Soma-se a essa discussão o relatório de H. V. Hilprencht, de 1905, sobre milhares de fragmentos cuneiformes de barro ligados a cálculos matemáticos. Ele foi o primeiro a identificar o Ano Platônico a um período tão antigo quanto os de Nippur, Sippar e da biblioteca de Assurbanipal: todas as tábuas de multiplicação e de divisão, observou, tomam base em 12.960.000, indicando, a partir de 12.960 X 2, a medida de 25.920. Posteriormente, Hiparco da Bitínia (146–128 a.C.) asseverou o número 72 como a quantidade de anos para o avanço de 1 grau na precessão zodiacal — sendo muitíssimo posterior, todavia, a Beroso, o qual demonstrou conhecimento do 432.000, assim como o redator de Gênesis 5–7, que compartilhou com Beroso o termo precessional 72, segundo sua presença junto de 1.656. Para fins de esclarecimento, o que verdadeiramente importa no sumo desses cálculos é o valor preciso, objetivamente dedutível da observação astral, do número 25.920, o tempo do Ano Platônico, ao qual se submete e está relacionado o 432.000, mais umas abstração matemática de função simbólica.
Com base na evidência bíblica, assim como naquilo que se observou entre os mesopotâmicos e indianos, depois herdado pelos indo-europeus e cristãos, segundo as evidências no Edda Poética e no Apocalipse, Campbell defende a hipótese de duas tradições mitológicas ancestrais — uma de tipo eminentemente folclórico, radicada na descrição ingênua da trama do Divino no Mundo e com o Homem, e uma de tipo eminentemente racional e especulativo, a qual impõe-se sobre a narrativa ingênua e a retrabalha em termos simbólicos e matemáticos, seguindo uma firme cosmologia. É altamente provável, como já elucidamos aqui noutras ocasiões, que essa segunda tradição corresponda à formação de uma classe sacerdotal organizada, ligada ao complexo templo-palaciano — é da necessidade de uma historiogênese, que valide a monarquia, que Voegelin vê a formação da lista dos reis sumerianos do Pré-Dilúvio. A formação da Mitologia enquanto o retrabalho do Logos sobre o Mito corresponde, portanto, ao ofício especializado de uma classe cúltica, par com a classe governante e militar, dotada dos meios necessários para a realização de intrincados e multisseculares estudos especulativos, sobretudo astrológicos. Uma elite tal também se encontra entre os hebreus, junto da corte mosaica na Tenda do Êxodo, herdeira da vasta tradição sapiencial caldaica e egípcia.
… numa linha de transmissão de conhecimento sigiloso que se estendeu até o profeta João de Patmos…

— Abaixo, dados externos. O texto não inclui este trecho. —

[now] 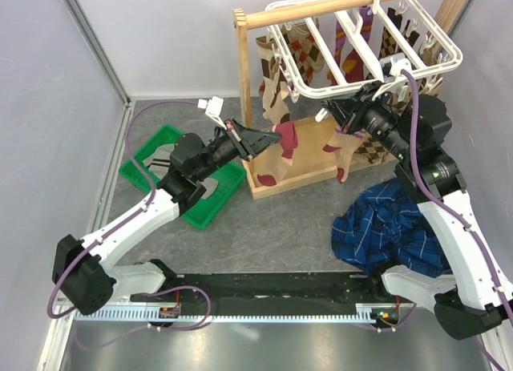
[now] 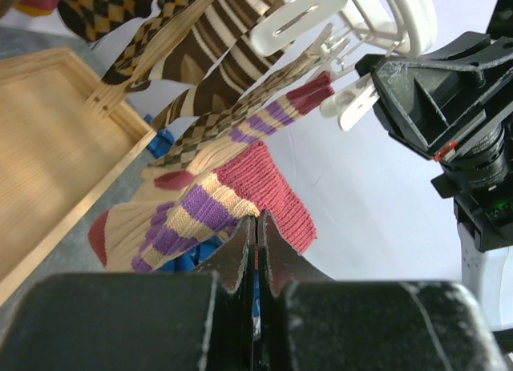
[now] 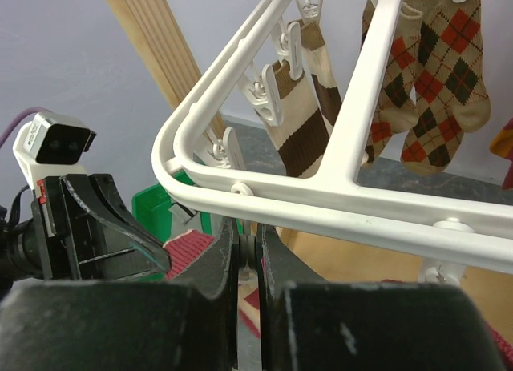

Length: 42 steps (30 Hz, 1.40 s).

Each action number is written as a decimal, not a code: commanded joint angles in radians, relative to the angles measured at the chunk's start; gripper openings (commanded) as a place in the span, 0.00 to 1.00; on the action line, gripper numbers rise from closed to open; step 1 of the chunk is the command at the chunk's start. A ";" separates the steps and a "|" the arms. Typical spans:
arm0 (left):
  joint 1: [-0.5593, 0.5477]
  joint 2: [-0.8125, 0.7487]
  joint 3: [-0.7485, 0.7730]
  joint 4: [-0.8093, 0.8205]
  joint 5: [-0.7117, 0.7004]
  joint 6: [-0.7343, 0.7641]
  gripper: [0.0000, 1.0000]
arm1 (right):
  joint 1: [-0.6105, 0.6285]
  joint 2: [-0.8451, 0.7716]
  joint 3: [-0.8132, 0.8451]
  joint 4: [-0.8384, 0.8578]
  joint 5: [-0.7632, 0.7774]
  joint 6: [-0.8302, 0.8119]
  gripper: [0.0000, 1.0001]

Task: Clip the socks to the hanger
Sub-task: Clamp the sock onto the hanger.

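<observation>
Tan sock with purple stripes and a maroon cuff: held in the air in front of the wooden rail stand, below the near corner of the hanger, foot trailing down towards the stand's base.

Left gripper: clenched on the maroon cuff, fingers pressed together with the ribbed edge pinched between them.

Right gripper: just under the hanger's rim, facing the left gripper at close range; its jaws are drawn in on a small white clip dangling from the frame.

Hanger: white plastic grid hooked over the wooden rail, with striped and argyle socks clipped along its far side.

Second tan-and-maroon sock: hangs just below the right gripper; how it is attached cannot be told.

Green tray: on the table beside the left arm.

Blue plaid cloth: heaped beside the right arm.
</observation>
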 commanded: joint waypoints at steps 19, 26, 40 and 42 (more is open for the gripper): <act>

É o que veremos nas pesquisas de Maurice Chatelain (O Fim do Mundo), ex-cientista da Nasa e proponente da chamada Astrologia Científica, pelas quais ele evidencia o acesso de muitos dos profetas hebreus ao arcabouço de observações astronômicas multimilenário dos egípcios e babilônicos, na medida em que apresentam um conhecimento dos tempos dos ciclos planetários, de suas variadas conjunções, e dos ciclos solares e lunares, assim como da precessão dos equinócios, além de uma capacidade de dominar esse conhecimento e de calcular, a partir dos tempos dos ciclos e das observações astrais, os tempos propícios para cataclismos e juízos divinos. Isso significa que os profetas, na medida em que podiam acessar a corte templo-palaciana, conheciam os acervos sacerdotais dos cálculos astronômicos — necessários para o ofício sacerdotal dos sacrifícios e para o domínio dos calendários litúrgicos solar e lunar — e eram capazes de debater previsões com eles. Isso significa que os profetas estavam integrados nas discussões astrológicas das cortes regionais e, muito provavelmente, integravam escolas proféticas nas quais observações e previsões eram realizadas. Demonstravam, pois, entendimento da precessão dos equinócios e das Eras Zodiacais, correspondentes ao Ano Platônico, numa linha de transmissão de conhecimento sigiloso que se estendeu até o profeta João de Patmos, no qual fica claro o conhecimento da sucessão das Eras, tal como se vê no profeta Daniel, e do Fim da Era do Ferro como o encerramento do Ano Platônico e o início da Era de Ouro.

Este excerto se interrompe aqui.